Indonesia merupakan negara dengan keanekaragaman hayati terbesar kedua di dunia. Sayangnya, hingga saat ini Indonesaia belum memiliki indikator nasional untuk mengukur aktivitas konservasi keanekaragaman hayati yang dimiliki.
Padahal, menurut Dekan Fakultas Biologi UGM sekaligus Ketua Konsorsium Biologi Indonesia (KOBI), Prof. Dr. Budi S. Daryono., M. Agr., Sc., Indeks Biodiversitas Indonesia (IBI) sangat diperlukan untuk mengukur tren biodiversitas nasional. Data IBI ini dibutuhkan untuk mendorong pemerintah pusat dan daerah lebih giat melakukan konservasi keanekaragaman hayati di Indonesia.

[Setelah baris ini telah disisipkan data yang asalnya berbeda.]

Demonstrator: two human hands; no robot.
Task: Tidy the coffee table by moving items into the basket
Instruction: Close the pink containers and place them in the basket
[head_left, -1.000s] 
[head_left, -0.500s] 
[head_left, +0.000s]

Ia mengatakan meskipun sebelumnya Indonesia menerapkan Convention on Biodiversity (CBD) dan Sustainable Development Goals (SDGs) sebagai landasan aksi konservasi hayati. Namun, status dan tren penurunan populasi masih terus berlanjut dan kian memprihatinkan. Kondisi itu terjadi akibat pertumbuhan penduduk dan peningkatan jumlah konsumsi serta perdagangan beragam tumbuhan dan satwa liar sebagai salah satu komoditas.
Tren penurunan keanekaragaman hayati, dikatakan Budi, tidak hanya terjadi di tanah air saja. Penurunan keanekaragaman hayati juga terjadi di tingkat global. Data Living Planet Index (LPI) tahun 1970 – 2016 menyebutkan bahwa persentase rerata penurunan populasi pada mamalia, burung, amfibi, reptil dan ikan mencapai 68 persen di dunia.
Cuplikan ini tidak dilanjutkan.